Content starts

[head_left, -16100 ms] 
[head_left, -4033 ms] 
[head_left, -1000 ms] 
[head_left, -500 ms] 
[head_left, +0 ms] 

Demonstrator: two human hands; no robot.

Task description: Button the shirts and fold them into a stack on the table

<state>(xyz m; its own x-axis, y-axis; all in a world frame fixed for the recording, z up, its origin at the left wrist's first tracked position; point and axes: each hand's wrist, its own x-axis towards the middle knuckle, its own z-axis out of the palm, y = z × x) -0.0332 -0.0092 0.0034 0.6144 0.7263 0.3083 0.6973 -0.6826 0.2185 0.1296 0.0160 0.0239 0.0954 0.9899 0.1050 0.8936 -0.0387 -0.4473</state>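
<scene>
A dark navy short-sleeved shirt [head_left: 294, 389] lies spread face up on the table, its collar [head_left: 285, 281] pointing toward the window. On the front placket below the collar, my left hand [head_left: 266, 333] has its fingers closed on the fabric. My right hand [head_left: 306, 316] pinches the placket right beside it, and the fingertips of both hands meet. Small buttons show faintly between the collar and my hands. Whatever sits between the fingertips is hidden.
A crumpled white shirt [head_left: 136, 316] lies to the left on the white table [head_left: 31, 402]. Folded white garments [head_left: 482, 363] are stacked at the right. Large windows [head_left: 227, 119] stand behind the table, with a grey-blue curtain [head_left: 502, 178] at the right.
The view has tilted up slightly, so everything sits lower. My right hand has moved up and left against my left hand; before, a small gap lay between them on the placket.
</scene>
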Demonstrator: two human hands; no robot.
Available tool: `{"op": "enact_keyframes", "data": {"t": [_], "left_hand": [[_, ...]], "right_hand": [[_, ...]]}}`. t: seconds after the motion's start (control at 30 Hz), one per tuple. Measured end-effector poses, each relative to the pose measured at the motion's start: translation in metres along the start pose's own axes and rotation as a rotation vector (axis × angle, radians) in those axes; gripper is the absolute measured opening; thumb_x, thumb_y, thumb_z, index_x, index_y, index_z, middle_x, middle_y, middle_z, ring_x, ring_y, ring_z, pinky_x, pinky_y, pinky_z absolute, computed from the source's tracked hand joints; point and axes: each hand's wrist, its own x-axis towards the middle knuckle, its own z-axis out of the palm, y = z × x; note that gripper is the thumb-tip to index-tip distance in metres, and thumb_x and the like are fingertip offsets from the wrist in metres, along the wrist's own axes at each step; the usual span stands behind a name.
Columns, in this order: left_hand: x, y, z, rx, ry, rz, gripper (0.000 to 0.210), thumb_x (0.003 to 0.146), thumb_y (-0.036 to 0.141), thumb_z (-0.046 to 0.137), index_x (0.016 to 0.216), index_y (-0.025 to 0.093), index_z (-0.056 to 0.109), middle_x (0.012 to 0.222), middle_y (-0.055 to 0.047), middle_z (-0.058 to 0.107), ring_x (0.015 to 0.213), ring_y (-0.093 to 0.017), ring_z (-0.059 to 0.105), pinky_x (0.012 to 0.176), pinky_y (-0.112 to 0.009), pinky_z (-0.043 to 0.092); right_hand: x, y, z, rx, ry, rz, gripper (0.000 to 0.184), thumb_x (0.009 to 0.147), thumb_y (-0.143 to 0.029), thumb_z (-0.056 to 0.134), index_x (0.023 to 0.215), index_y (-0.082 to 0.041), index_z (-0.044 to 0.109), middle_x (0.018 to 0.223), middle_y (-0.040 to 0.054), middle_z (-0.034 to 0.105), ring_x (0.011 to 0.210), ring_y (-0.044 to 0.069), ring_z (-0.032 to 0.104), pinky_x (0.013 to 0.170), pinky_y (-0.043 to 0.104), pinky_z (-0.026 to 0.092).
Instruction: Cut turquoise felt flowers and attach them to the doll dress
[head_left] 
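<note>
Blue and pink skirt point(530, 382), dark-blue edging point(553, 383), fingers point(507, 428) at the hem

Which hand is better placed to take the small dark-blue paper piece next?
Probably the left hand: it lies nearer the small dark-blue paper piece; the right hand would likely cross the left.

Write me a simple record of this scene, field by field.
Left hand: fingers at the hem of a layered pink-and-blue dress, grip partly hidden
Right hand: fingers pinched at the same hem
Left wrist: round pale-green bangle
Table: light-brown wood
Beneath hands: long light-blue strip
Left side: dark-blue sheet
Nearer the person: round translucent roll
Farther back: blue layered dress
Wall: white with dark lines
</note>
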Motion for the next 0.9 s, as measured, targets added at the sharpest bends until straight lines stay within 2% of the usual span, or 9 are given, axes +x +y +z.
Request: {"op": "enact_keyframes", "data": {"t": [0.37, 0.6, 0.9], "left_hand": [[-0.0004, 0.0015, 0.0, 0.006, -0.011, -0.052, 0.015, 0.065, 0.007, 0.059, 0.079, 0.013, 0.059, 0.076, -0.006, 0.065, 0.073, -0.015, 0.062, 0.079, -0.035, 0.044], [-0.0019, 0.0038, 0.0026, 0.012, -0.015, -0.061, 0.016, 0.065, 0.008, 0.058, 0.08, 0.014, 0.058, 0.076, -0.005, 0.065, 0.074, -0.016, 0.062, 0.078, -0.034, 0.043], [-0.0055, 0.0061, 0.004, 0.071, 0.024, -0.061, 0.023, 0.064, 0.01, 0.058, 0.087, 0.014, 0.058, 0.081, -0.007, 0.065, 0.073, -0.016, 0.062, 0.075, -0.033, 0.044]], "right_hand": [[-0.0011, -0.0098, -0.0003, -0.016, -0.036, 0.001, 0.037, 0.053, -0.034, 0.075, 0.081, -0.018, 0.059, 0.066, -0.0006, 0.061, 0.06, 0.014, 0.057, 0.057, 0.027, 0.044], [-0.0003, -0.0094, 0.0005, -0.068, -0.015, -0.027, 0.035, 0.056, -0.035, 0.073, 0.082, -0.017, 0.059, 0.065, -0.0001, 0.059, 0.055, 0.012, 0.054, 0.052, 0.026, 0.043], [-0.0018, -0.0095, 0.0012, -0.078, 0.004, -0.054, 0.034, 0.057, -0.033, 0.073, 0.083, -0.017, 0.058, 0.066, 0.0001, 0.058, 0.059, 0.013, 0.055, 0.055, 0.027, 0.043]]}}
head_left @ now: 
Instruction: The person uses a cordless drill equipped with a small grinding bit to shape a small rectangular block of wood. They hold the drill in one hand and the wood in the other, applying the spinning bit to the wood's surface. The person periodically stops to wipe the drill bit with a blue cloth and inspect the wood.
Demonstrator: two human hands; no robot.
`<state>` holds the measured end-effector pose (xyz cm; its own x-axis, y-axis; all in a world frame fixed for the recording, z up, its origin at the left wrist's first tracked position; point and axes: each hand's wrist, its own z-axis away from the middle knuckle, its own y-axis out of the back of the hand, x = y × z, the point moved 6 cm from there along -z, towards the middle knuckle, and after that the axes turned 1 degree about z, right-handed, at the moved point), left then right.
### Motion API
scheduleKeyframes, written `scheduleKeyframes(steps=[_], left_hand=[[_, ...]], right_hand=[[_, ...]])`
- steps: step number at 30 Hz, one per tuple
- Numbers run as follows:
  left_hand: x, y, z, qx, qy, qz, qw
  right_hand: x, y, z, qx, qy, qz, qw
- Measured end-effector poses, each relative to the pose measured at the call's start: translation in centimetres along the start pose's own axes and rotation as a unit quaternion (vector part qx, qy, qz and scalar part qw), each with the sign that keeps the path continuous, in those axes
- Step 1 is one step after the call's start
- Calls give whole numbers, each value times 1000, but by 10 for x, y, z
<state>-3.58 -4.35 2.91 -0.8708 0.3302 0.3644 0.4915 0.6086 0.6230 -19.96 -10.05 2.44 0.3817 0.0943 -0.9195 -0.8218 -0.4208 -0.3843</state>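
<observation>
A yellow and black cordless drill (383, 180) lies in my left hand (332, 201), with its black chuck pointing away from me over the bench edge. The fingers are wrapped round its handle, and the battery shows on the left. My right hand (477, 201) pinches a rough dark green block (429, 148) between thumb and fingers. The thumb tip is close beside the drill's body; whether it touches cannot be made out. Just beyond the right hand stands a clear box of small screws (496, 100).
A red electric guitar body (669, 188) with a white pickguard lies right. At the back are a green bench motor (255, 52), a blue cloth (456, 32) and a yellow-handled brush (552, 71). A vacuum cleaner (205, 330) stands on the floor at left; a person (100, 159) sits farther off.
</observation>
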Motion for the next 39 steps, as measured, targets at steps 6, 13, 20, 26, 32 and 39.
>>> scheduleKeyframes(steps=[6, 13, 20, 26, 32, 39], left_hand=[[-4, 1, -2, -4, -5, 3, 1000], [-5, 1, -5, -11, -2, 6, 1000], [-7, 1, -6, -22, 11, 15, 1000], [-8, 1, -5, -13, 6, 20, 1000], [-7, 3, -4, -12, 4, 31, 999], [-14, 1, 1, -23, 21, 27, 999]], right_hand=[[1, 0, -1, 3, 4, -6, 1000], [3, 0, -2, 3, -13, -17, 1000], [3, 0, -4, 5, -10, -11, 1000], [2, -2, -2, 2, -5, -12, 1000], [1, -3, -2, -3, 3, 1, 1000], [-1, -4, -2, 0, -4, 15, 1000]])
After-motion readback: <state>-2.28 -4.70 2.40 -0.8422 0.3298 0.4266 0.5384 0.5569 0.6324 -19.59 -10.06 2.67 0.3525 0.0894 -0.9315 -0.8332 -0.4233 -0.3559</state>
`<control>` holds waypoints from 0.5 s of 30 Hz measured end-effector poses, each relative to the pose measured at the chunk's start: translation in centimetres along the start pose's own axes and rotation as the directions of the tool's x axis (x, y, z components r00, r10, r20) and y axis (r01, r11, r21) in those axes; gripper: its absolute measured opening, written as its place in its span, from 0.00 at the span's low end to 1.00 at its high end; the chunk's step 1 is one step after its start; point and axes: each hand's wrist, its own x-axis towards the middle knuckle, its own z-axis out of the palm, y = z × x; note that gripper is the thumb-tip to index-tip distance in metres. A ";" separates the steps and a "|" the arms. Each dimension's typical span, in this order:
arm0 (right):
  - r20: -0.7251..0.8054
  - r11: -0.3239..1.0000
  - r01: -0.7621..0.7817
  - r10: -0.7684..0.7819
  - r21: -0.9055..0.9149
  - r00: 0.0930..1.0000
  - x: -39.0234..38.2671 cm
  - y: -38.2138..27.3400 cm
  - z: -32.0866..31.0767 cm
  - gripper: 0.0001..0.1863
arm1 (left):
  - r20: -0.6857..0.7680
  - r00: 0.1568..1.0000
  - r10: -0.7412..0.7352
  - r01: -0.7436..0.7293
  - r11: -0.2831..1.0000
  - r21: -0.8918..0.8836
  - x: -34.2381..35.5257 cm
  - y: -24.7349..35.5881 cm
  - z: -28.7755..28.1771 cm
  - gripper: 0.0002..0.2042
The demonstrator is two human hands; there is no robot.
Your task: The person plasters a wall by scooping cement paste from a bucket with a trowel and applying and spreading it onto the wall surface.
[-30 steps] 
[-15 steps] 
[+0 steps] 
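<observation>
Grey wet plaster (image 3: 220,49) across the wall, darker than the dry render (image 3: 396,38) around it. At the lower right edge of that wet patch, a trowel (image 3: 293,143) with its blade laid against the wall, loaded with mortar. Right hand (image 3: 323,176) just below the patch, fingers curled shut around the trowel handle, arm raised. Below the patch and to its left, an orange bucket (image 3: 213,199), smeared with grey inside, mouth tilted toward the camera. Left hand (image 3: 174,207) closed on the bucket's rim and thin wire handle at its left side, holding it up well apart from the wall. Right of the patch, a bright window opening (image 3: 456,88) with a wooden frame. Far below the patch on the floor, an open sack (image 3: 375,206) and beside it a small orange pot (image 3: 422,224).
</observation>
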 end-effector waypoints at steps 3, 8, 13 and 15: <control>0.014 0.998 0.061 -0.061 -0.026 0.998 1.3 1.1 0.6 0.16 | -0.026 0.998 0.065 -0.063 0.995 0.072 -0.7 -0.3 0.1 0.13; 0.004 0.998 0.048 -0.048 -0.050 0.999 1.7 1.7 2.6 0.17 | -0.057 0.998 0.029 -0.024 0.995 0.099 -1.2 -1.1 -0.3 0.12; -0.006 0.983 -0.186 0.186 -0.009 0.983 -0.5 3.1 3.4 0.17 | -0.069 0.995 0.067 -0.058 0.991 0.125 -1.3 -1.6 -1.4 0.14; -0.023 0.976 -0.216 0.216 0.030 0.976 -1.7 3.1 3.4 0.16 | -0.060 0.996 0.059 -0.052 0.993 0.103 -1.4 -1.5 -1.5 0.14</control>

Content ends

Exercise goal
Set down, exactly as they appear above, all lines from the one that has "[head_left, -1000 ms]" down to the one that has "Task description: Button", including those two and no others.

Exercise solution
[head_left, -1000 ms] 
[head_left, -500 ms] 
[head_left, +0 ms] 

Demonstrator: two human hands; no robot.

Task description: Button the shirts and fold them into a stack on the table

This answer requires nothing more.